# Exercise directions
When a line in the entries below contains the word "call", copy that line.

************

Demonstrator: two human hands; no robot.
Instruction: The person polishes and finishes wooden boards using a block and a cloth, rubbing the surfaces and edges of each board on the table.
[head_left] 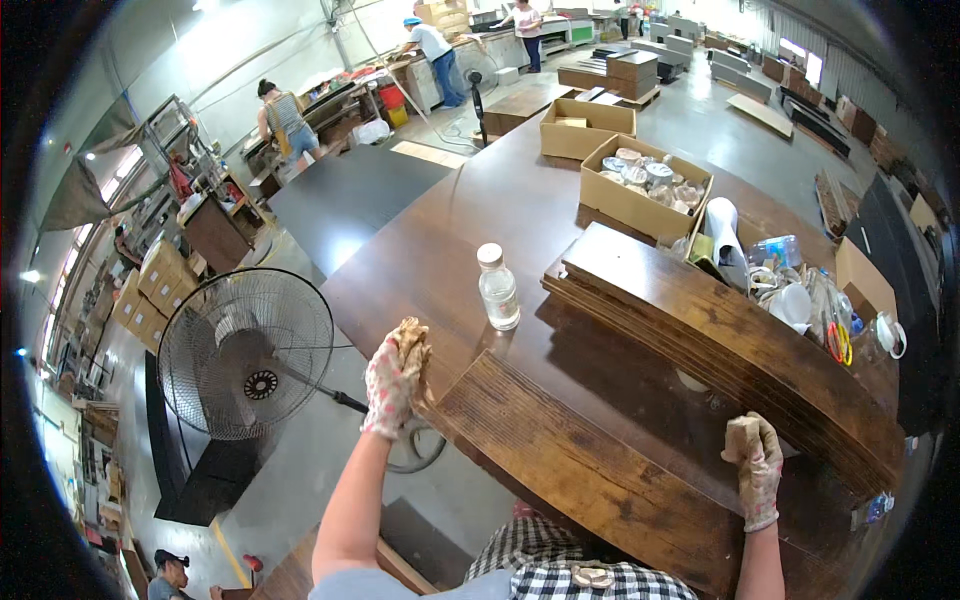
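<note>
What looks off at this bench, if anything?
Mainly the jumble on the right of the table: containers heaped loosely, unlike the neat stack beside it. The right glove looks stained brown. Dark blotches on the near board may just be finish. No spill visible.

tabletop (450,240): bare ahead of the left hand's (393,385) fingers, running past the bottle.
bottle (499,295): upright, ahead and right of the left fingers; room to pass either side.
fan (245,355): left of the left fingers, limits sideways swing; depth gap unclear.
plank (580,450): low, flat, between both hands' fingers; open air above.
board stack (720,330): raised, ahead of the right hand's (760,475) fingers, bars a low forward pass.
</note>
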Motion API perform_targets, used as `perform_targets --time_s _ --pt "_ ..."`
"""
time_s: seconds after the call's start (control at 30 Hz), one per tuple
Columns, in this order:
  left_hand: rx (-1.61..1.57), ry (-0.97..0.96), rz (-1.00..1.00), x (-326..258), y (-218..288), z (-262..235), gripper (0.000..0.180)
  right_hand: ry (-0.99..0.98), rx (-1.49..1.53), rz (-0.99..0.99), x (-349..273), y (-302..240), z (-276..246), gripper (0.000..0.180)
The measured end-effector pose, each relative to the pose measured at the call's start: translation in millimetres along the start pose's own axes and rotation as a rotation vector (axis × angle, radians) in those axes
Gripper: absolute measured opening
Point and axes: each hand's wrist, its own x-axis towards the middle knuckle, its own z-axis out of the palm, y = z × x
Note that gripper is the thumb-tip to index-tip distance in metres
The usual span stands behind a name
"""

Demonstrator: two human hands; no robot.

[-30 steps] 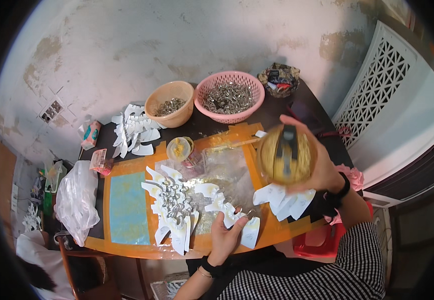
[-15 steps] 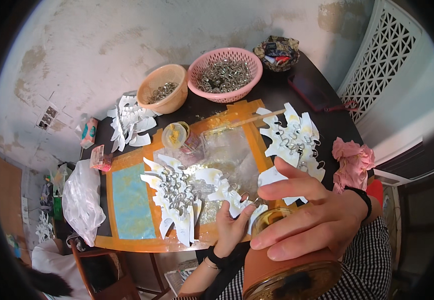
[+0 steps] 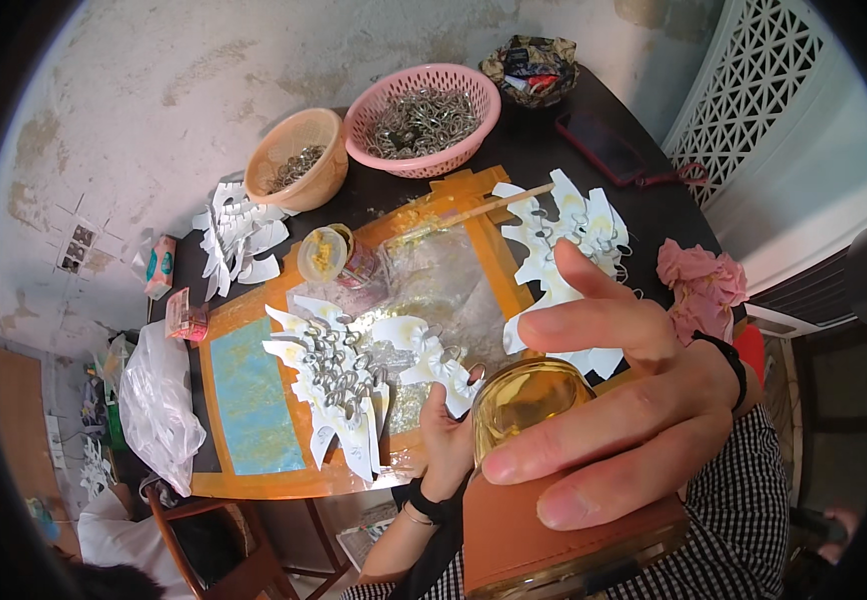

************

# Written response
time_s: seconds after the call's start (control at 30 Hz), one per tuple
The measured end-effector pose, each relative to the pose measured at the call's start: translation in millimetres along the start pose's own axes and rotation as a rotation vector (axis × angle, radians) in those axes

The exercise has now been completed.